Q: What advice would you give hospitalists newly tasked with negotiating for a group?
A: There are great resources out there for anyone who may be a new leader and is in the process of negotiating. Learning to negotiate is not something you're going to pick up from an article. It's really helpful to have a mentor through the Society of Hospital Medicine, through ACP, through the Society of General Internal Medicine, or via connecting with other people who have been doing this work for a long time. One of the things that's great now, which was not necessarily so true 20 years ago, is there are many, many people who've been leaders of hospital medicine groups who can be mentors and guides. Take advantage of those national networks through professional societies to get support, coaching, and guidance around negotiation if it's a new thing for you.
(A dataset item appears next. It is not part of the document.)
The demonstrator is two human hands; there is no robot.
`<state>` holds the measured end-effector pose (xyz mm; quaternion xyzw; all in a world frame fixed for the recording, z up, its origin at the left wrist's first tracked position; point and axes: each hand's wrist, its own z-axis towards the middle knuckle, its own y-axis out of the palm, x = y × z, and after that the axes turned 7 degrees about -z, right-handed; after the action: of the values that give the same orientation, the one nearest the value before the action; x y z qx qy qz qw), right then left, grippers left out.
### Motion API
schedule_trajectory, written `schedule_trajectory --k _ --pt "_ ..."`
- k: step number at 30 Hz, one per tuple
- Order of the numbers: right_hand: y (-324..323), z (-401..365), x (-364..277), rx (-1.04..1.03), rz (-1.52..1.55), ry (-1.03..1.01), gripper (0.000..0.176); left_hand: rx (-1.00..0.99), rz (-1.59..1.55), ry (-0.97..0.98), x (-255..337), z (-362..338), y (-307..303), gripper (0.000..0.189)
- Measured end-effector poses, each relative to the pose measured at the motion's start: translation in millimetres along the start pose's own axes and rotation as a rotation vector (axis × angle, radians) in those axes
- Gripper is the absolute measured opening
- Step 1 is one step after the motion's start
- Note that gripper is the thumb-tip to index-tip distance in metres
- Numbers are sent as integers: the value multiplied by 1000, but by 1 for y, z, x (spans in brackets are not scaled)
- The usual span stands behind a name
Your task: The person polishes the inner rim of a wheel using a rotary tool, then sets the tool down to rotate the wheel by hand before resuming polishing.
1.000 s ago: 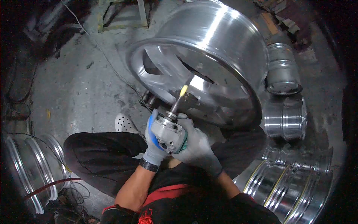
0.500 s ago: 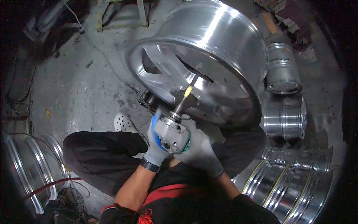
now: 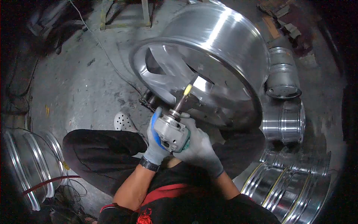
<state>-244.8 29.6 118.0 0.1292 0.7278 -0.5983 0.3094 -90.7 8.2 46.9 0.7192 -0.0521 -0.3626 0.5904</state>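
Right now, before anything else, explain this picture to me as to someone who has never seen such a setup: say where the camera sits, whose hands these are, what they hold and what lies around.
There is no machine arm here. A person sits low over a concrete floor, and the single camera is worn on their head, looking down past their knees. Both gloved hands grip a small power tool: the left hand on its left side, the right hand on its right. The tool's long shaft, marked by a yellow band, reaches into the face of a large shiny wheel rim that stands tilted in front of them. Other rims lie at the right, further rims at the left. A white perforated shoe shows beside the knee.
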Motion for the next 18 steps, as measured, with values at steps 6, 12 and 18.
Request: schedule_trajectory --k 6,12,18 --pt "-6 16 -13 -163 -4 144 86 78 215 136 7 2 7 86" --pt "-4 13 -11 -173 -8 179 91 91 251 166 7 1 -2 79" --pt "-9 -2 -10 -91 7 179 84 143 238 -5 2 3 -10 89"
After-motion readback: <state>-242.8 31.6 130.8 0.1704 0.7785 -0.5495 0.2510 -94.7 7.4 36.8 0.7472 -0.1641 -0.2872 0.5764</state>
Q: Any other thoughts for hospitalists?
A: We are in one of the most challenging times that our field has encountered in the last couple of decades. In the conversations that I have with friends nationally, people are worried about the future. People are worried about the financial state of health care systems. It feels like a lot of the things we used to rely on aren't there, and people talk in a way that makes us feel like the field has lost its mojo. I don't think that's actually true. I think we're going to be able to work our way through it.